Aurich - Mit Sorge beobachten Polizei und Behörden in Ostfriesland die Versuche von Rockergruppen, sich dort anzusiedeln. „In der Regel geschieht das zunächst durch den Versuch, kostengünstige, leerstehende Gaststätten zu kaufen oder zu pachten“, hieß es am Freitag in einer Pressemitteilung der Landkreise Aurich und Wittmund und der dortigen Polizei.

Kontrollen in jüngster Zeit ließen befürchten, dass sich ehemalige Mitglieder von Rockerclubs wie den Hells Angels oder den Bandidos unter neuem Namen in Ostfriesland ansiedeln könnten. „Nicht jeder Rocker ist kriminell“, hieß es in der Erklärung.

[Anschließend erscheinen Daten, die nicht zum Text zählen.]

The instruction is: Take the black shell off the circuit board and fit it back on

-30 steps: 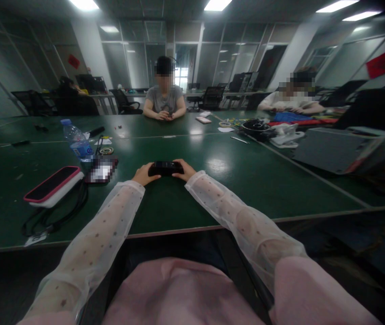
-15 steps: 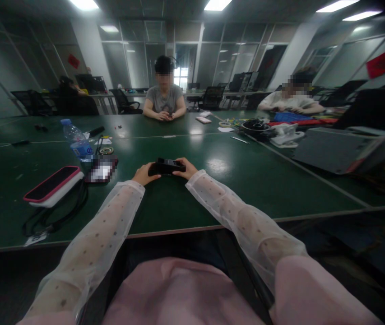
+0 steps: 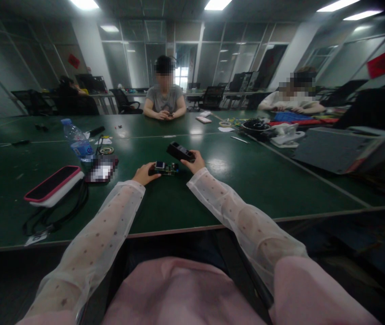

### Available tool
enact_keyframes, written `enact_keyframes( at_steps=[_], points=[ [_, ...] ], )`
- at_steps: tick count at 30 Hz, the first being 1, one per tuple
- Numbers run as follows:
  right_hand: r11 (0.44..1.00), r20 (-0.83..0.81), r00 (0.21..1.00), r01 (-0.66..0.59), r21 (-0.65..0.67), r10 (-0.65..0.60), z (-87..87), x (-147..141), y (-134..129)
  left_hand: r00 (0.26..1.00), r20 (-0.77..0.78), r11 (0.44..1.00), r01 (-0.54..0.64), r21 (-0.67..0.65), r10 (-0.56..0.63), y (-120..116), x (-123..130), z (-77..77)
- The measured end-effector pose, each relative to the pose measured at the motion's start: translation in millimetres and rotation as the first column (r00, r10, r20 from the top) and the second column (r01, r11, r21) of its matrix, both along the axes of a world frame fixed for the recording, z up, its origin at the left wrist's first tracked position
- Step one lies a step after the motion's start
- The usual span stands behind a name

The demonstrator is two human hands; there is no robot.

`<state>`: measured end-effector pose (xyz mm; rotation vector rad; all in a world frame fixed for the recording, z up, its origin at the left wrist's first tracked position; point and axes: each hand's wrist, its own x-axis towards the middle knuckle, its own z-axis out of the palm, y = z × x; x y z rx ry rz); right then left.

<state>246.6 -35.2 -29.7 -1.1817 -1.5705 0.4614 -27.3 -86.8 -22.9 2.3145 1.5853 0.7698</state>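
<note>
Between thumb and fingers of my left hand point(image 3: 146, 174) is one end of a green circuit board point(image 3: 170, 169) with a small screen on it. The board is held low over the green table point(image 3: 192, 203). My right hand point(image 3: 194, 162) grips a black plastic cover point(image 3: 179, 151), tilted and raised just behind the board, apart from it. Openings show in the cover's upper face. What lies under the board at my left fingers is dark and hard to make out.
On the left stand a water bottle point(image 3: 79, 142), a phone point(image 3: 101, 169) and a pink-edged case point(image 3: 53, 185) with black cord. Grey equipment point(image 3: 334, 151), a white device point(image 3: 286, 135) and black cables point(image 3: 256, 128) lie to the right. A person point(image 3: 164, 99) sits opposite, another point(image 3: 292, 101) at right.
The black cover has come off the circuit board. My right hand has lifted it up and slightly right, and the board now shows in my left hand, which has stayed in place.
</note>
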Motion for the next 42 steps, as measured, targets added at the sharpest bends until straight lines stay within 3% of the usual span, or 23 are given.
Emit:
enact_keyframes(
  at_steps=[3, 9, 19, 27, 42],
  points=[
    [0.991, 0.111, 0.985, 0.131, 0.005, -0.131, -4.4, 6.2, 3.8, 1.0, 0.001, 1.0, 0.001, -0.002, -0.001, -0.4, 0.6, 0.7],
    [0.976, 0.264, 0.94, 0.217, 0.028, -0.217, -5.9, 7.6, 2.7, 1.0, -0.003, 1.0, 0.006, -0.006, -0.006, -1.0, 1.3, 2.9],
    [0.96, 0.375, 0.899, 0.269, -0.07, -0.225, -9.2, 4.4, -0.5, 1.0, 0.001, 1.0, -0.002, -0.021, 0.002, 0.2, -0.1, 1.0],
    [0.943, 0.399, 0.864, 0.334, 0.006, -0.308, -6.6, -1.9, -5.9, 1.0, 0.002, 1.0, -0.001, -0.03, 0.001, 0.2, 0.4, 1.4],
    [0.939, 0.428, 0.843, 0.34, 0.042, -0.325, -6.3, -1.7, -4.4, 1.0, -0.006, 1.0, 0.003, -0.004, -0.003, 0.3, 0.8, 1.1]
  ],
)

Allerdings müsse klar sein, dass Polizei und Behörden keine Ansiedlungen von Motorradclubs tolerierten, die sich nicht an die Gesetze hielten.

Die Rocker-Szene in Niedersachsen ist insgesamt im Wandel. Vier der zehn Ortsvereine der Hells Angels hatten sich kürzlich aufgelöst, um der Beschlagnahme des Vereinsvermögens zuzuvorkommen. Im Kampf gegen die Rockerkriminalität in Niedersachsen war Mitte Oktober erstmals ein Club der Hells Angels in Göttingen verboten worden.